Question 25: Signage requirements for accessible trails should not exceed those of the USDA Forest Service’s FSTAG. The Forest Service requires that signage include information describing typical and maximum trail grade, typical and maximum cross slope, minimum clear tread width, surface type and firmness, and obstacles and should clarify that such information reflects the condition of the trail when it was constructed. Even these modest requirements could prove burdensome to land managers given that the vast majority of trails have only minimal to nonexistent signage but at least the Forest Service recognizes that certain conditions such as cross slope and especially surface firmness can change over time—even from day to day—as a result of use levels, weathering, storm events, and other factors. The more detailed the required information becomes, the more burdensome it will be for Federal land managers and their partners to monitor and maintain the information in an accurate state and the greater the likelihood will be of misleading the would-be trail visitor.

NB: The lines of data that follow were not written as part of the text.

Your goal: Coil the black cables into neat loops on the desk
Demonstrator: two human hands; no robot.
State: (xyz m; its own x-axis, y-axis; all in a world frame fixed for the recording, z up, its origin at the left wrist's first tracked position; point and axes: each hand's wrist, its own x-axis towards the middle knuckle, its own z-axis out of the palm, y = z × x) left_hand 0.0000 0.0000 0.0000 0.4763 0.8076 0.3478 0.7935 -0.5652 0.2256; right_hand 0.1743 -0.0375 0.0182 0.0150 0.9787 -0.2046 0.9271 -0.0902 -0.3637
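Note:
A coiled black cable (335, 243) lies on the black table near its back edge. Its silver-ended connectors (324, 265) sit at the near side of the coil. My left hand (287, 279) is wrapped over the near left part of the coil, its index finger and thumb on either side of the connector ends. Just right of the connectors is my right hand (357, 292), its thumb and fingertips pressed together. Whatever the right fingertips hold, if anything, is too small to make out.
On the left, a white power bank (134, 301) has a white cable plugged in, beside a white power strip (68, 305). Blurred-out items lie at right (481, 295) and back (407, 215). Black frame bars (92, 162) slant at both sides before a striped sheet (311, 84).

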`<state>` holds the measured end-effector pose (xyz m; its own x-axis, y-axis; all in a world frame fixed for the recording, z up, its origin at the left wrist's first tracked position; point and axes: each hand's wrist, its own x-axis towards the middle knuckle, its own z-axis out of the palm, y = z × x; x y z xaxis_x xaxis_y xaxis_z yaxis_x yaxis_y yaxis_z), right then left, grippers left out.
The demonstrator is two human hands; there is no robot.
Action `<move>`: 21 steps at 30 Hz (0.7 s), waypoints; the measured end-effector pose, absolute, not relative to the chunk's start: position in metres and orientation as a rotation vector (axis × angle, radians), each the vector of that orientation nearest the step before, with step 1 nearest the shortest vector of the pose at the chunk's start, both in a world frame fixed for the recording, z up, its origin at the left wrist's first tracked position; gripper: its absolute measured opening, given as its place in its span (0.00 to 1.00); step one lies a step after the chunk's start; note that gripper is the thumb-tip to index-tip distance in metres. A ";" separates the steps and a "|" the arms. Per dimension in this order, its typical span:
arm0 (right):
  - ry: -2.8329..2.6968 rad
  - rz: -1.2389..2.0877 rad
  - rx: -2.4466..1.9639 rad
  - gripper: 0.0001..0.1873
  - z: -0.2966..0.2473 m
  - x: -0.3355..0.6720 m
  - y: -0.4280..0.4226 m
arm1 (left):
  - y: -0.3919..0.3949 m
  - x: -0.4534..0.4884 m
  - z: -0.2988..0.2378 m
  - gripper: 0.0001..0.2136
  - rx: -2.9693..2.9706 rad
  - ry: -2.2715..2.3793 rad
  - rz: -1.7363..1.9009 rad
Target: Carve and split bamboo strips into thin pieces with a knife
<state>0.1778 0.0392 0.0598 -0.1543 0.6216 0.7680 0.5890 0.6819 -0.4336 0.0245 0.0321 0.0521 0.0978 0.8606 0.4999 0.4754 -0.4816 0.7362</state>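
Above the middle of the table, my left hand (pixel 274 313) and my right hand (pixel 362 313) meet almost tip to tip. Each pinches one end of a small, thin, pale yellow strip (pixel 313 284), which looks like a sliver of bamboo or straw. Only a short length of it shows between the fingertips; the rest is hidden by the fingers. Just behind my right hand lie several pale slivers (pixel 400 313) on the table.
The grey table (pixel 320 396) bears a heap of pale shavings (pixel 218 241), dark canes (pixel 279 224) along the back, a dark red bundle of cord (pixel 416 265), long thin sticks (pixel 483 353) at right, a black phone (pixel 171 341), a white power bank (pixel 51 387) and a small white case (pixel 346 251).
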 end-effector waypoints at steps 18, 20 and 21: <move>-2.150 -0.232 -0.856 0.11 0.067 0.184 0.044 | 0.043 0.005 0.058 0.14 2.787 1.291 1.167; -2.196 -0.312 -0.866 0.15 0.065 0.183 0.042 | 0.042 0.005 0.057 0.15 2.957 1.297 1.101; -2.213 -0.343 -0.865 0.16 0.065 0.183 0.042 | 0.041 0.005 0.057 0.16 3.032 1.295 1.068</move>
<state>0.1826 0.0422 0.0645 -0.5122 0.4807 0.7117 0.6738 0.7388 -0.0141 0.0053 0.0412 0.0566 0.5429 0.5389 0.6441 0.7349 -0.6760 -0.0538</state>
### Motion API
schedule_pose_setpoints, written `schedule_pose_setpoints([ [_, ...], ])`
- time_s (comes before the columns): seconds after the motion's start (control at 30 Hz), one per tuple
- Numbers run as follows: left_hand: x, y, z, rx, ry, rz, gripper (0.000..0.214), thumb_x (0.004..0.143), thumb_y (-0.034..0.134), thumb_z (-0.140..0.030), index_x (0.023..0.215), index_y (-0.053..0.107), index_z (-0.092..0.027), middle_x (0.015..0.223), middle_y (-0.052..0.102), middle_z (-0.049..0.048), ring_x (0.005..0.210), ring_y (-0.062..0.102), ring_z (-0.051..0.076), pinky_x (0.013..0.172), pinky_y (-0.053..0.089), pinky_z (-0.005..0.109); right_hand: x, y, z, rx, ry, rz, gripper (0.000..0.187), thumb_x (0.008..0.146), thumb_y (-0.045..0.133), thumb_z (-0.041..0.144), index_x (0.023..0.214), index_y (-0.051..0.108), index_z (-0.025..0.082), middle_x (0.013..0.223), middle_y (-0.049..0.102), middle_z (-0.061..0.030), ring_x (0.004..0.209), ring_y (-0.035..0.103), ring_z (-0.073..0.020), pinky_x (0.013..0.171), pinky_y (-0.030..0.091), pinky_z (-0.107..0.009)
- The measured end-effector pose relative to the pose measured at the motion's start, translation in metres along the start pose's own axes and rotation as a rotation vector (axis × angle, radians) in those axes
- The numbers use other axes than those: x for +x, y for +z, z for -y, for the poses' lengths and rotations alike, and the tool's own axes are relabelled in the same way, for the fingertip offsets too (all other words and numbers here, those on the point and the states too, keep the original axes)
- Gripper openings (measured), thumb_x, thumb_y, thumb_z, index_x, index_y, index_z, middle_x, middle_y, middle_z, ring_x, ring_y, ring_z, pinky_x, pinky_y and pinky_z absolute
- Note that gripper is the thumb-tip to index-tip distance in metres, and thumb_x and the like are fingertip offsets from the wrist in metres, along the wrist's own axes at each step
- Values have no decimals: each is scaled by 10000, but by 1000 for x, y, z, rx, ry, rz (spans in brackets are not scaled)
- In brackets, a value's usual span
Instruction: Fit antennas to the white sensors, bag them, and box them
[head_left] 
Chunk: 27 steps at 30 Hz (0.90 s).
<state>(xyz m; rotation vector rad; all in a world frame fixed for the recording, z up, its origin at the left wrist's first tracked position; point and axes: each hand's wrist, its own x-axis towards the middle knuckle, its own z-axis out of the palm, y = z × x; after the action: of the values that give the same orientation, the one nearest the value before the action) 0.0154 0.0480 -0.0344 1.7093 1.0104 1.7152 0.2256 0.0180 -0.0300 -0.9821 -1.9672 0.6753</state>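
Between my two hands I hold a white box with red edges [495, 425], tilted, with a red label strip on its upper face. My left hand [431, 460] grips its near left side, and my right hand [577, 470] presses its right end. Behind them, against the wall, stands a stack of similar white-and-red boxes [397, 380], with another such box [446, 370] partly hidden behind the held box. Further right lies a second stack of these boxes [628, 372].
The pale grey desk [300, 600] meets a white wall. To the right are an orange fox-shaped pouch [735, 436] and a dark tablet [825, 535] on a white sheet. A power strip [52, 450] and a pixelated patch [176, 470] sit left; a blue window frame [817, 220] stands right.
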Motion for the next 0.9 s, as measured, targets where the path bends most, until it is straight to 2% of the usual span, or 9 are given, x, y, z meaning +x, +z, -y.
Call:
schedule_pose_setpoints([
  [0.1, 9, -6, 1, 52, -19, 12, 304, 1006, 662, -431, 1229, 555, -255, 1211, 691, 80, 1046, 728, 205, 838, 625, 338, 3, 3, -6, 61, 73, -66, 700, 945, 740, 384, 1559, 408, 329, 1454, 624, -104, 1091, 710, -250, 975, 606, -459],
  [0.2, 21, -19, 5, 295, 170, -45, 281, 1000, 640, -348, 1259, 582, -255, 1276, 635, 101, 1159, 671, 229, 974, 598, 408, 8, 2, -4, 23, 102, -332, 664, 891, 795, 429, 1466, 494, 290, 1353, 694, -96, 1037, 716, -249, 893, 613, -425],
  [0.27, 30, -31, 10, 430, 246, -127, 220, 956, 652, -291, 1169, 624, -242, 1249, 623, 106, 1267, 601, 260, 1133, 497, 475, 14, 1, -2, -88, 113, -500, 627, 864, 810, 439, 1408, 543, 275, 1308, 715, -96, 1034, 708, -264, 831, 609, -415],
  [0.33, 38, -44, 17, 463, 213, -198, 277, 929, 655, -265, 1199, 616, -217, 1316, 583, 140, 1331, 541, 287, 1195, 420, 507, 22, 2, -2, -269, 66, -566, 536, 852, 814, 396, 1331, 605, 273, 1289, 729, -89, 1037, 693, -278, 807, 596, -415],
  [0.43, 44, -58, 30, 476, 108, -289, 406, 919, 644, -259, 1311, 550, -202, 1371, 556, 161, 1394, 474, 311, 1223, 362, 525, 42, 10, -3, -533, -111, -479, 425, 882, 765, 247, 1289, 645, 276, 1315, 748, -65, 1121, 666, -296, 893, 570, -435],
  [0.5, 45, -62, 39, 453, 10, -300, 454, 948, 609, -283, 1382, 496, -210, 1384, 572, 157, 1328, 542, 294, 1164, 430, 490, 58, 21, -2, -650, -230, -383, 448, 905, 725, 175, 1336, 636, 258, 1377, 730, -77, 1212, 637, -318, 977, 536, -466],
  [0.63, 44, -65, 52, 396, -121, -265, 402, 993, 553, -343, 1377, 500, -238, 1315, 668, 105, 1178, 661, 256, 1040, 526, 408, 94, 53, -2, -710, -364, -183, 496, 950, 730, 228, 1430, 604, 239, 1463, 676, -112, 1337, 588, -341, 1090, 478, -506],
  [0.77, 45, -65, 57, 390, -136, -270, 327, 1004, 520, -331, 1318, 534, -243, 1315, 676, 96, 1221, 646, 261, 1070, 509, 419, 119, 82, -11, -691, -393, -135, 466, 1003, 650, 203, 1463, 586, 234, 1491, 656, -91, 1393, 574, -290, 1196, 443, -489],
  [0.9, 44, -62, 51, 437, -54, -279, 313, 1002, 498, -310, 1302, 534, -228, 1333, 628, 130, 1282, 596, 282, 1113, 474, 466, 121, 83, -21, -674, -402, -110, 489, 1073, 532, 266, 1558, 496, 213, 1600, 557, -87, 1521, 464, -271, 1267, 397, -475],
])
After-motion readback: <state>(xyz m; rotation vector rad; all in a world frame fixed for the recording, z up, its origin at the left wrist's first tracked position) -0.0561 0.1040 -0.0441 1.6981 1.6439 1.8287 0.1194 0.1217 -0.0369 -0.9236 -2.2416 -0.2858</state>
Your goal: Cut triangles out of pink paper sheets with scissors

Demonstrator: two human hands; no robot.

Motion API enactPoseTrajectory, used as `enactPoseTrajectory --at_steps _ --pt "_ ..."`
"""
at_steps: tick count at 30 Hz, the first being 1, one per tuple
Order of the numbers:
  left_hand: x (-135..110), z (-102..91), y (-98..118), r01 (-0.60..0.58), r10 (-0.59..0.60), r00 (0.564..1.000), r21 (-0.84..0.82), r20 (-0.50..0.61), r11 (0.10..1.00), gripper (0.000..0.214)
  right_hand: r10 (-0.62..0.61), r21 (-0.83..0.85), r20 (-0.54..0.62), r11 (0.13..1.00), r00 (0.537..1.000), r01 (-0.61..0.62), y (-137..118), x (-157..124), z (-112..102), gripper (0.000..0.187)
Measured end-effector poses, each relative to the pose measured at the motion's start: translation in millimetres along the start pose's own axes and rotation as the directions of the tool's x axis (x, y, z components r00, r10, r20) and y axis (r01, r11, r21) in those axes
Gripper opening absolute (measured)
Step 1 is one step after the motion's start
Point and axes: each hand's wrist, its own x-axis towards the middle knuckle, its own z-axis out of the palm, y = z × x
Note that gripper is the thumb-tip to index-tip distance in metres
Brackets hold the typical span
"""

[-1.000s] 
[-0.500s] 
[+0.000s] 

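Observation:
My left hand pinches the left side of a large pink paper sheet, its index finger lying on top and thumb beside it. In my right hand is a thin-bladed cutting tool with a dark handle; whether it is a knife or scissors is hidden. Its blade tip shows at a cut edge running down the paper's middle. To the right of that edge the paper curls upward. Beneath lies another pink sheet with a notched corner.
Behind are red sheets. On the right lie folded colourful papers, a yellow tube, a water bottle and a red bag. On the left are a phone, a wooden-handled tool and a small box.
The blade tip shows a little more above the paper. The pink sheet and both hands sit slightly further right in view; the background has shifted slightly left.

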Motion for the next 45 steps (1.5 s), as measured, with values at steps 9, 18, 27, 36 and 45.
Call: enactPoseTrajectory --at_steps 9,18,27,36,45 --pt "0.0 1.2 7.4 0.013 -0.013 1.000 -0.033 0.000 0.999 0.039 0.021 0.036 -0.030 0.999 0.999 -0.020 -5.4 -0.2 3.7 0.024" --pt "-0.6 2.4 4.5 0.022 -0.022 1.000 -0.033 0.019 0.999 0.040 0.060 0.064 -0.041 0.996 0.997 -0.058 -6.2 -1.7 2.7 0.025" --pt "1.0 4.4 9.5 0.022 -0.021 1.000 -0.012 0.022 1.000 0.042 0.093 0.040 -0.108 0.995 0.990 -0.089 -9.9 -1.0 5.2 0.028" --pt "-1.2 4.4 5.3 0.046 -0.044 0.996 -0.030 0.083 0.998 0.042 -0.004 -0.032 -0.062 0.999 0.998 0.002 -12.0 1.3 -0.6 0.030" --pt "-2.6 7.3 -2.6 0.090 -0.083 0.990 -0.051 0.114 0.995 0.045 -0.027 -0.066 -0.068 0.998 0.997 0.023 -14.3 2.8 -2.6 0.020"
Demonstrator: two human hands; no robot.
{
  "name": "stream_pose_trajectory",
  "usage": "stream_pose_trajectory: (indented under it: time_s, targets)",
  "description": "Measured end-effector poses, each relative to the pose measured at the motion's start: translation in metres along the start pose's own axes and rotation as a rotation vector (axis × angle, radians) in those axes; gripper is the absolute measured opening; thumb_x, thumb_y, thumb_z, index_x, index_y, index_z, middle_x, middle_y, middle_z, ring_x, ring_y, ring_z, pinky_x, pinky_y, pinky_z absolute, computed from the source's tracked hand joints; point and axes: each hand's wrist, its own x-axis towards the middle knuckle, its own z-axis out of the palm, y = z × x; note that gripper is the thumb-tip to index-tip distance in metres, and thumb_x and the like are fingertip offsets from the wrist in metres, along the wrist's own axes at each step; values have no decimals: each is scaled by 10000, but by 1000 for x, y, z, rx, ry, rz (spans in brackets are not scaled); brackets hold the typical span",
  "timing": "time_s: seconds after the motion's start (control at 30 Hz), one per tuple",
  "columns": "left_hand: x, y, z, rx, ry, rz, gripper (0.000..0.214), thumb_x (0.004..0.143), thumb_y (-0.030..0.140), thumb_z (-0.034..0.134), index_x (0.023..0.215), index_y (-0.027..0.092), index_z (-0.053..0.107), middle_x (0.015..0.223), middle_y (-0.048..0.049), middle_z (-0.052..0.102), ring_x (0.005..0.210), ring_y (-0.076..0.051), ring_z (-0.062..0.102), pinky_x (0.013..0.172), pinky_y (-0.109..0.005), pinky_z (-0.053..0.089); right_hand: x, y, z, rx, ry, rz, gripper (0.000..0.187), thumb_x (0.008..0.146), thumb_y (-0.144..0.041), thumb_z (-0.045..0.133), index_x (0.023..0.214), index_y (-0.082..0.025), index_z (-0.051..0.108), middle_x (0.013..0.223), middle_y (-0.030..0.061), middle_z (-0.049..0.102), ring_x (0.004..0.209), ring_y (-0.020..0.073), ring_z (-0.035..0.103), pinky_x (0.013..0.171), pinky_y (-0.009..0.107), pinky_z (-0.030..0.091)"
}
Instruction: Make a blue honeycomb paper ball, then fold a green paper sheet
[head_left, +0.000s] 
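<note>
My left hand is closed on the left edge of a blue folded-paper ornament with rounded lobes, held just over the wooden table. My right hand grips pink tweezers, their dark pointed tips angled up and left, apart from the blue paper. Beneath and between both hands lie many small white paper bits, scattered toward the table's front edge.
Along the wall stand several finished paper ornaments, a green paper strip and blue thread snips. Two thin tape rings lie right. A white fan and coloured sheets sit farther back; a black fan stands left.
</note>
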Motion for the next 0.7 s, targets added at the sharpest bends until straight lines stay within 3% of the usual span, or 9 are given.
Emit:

Question 26: The present guidelines prescribe an 80-inch vertical clearance along trails but permit an exception provided that a barrier is placed to warn persons with visual impairments of reductions in clearance. As noted in the Notice language, this represented a compromise reached by committee members. The Forest Service provides appropriately greater flexibility. Like the committee, the Forest Service allows for a departure from the 80-inch rule provided a warning barrier is installed. However, the Forest Service also acknowledges that there may be certain situations in which the placement of a barrier is impractical, such as where the trail passes through caves or through certain types of tree canopies. In those instances the Forest Service permits an exception from the requirement for the placement of a warning barrier. We support greater flexibility with respect to the vertical clearance guidelines and we believe an additional exception is warranted for those instances in which placement of warning barriers are not feasible or practicable. It also should be understood that, while the maintenance standard for a given trail may strive for an 80-inch vertical clearance, such clearances can be transitory given snow loads and other factors that can have the effect of reducing vertical clearance.
Again, thank you for the opportunity to comment on the accessibility guidelines. The Partnership for the National Trails System and its 29 member organizations share the desire of the Access Board to improve accessibility for persons with disabilities to outdoor environments including along trails, in campsites and other trail related facilities. Over the past several years, the staffs and volunteers of our trail organizations have gained experience in applying many of the guidelines along new or altered segments of the national scenic trails and trails related to national historic trails. We will continue to incorporate accessible design in our trail design and trail construction processes and to strive wherever feasible to provide for improved access along appropriate segments of the national scenic and historic trails and within related facilities.